ConlangCrafter: Constructing Languages with a Multi-Hop LLM Pipeline

arXiv cs.CL / 4/20/2026

💬 OpinionIdeas & Deep AnalysisModels & Research

Key Points

  • The paper presents ConlangCrafter, an end-to-end multi-hop LLM pipeline for generating constructed languages (conlangs) by splitting the process into modular stages such as phonology, morphology, syntax, and lexicon generation.
  • It uses LLM “metalinguistic reasoning” at each stage, adding randomness to improve diversity while applying self-refinement feedback to maintain consistency in the evolving language description.
  • The authors introduce a scalable evaluation framework with metrics focused on both consistency and typological diversity, enabling systematic comparison across generated conlangs.
  • Experiments with automatic and manual evaluations suggest ConlangCrafter can produce coherent, varied conlangs without requiring human linguistic expertise.
  • Overall, the work positions modern LLMs as computational creativity tools for language design, combining generation, refinement, and evaluation into a unified workflow.

Abstract

Constructed languages (conlangs) such as Esperanto and Quenya have played diverse roles in art, philosophy, and international communication.
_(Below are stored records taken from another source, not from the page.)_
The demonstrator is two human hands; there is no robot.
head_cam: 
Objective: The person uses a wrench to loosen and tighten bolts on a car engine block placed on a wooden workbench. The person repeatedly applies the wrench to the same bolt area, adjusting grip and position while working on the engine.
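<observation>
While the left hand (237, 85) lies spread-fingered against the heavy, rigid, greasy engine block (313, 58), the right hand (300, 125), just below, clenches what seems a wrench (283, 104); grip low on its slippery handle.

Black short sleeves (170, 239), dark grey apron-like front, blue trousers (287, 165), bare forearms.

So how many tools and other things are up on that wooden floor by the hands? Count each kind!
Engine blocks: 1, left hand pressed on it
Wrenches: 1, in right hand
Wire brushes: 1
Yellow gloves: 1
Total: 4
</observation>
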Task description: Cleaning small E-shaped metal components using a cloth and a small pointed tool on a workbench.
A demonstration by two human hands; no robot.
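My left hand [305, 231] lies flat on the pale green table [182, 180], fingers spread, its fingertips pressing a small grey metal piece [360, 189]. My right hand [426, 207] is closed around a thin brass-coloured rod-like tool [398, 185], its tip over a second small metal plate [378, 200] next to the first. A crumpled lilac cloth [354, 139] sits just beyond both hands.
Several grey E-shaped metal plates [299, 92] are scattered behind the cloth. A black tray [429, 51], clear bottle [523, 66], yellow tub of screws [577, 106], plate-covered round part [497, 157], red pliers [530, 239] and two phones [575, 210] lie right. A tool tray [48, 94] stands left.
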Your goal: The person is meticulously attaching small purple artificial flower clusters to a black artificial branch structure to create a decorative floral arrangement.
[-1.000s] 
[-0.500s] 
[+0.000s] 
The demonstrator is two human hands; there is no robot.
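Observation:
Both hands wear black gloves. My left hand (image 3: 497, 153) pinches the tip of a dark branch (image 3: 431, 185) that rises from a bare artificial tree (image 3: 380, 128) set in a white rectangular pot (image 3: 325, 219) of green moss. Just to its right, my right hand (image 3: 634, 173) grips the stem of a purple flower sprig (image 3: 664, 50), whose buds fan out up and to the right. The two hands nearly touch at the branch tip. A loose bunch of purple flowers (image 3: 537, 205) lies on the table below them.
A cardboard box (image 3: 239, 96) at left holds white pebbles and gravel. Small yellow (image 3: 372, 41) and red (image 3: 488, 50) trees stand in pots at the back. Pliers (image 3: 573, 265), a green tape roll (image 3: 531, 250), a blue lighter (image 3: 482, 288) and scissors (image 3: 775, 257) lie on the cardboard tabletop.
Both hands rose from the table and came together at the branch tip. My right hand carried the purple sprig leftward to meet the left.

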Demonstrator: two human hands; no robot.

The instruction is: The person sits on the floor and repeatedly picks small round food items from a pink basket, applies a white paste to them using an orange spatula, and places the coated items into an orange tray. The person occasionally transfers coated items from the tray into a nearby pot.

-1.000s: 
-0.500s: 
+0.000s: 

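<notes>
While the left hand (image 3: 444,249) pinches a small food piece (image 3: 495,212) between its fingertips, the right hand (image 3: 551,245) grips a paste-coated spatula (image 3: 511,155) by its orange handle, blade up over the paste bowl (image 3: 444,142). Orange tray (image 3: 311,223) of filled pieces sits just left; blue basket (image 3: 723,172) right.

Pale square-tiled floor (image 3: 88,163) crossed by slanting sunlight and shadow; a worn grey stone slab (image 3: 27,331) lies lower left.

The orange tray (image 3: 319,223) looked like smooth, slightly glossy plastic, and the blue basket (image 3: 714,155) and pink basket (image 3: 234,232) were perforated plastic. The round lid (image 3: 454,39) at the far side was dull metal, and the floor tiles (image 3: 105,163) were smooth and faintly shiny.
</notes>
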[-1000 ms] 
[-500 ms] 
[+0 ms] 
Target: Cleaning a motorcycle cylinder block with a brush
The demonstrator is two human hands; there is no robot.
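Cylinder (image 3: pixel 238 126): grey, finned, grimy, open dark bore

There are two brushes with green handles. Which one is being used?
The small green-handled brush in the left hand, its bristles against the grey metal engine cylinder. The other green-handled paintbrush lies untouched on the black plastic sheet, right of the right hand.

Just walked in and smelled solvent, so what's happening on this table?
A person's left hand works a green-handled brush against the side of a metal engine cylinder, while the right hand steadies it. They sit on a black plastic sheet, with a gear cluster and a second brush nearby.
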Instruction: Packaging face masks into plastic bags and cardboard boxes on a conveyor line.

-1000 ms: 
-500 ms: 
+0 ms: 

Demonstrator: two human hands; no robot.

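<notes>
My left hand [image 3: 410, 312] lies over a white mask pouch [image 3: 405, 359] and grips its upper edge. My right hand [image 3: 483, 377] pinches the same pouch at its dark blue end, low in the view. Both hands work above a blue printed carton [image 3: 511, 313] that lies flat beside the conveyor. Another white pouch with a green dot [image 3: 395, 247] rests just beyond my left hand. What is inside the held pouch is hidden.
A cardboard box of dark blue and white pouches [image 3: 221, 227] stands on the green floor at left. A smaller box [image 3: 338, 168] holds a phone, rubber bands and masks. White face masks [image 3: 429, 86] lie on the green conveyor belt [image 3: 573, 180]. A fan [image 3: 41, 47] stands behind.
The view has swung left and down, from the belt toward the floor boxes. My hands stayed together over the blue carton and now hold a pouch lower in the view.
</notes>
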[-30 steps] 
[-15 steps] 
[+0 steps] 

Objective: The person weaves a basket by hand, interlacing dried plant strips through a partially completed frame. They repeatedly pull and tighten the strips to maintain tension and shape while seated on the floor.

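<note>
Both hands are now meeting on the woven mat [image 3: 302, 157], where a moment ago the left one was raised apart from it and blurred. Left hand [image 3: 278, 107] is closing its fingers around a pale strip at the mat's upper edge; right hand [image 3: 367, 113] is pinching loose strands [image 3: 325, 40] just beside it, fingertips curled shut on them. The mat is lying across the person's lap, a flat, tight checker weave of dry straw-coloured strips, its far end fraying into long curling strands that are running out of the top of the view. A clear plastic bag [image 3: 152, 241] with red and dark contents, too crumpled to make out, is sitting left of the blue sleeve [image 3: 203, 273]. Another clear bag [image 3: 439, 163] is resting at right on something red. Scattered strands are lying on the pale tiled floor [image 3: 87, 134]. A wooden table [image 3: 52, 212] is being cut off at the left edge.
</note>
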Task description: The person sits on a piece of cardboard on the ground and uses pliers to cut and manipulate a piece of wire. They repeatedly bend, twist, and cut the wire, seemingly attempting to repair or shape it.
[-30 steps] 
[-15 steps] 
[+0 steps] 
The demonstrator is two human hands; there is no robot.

Meanwhile, foundation models have revolutionized creative generation in text, images, and beyond. In this work, we leverage modern LLMs as computational creativity aids for end-to-end conlang creation. We introduce ConlangCrafter, a multi-hop pipeline that decomposes language design into modular stages -- phonology, morphology, syntax, lexicon generation, and translation. At each stage, our method leverages LLMs' metalinguistic reasoning capabilities, injecting randomness to encourage diversity and leveraging self-refinement feedback to encourage consistency in the emerging language description. We construct a novel, scalable evaluation framework for this task, evaluating metrics measuring consistency and typological diversity. Automatic and manual evaluations demonstrate ConlangCrafter's ability to produce coherent and varied conlangs without human linguistic expertise.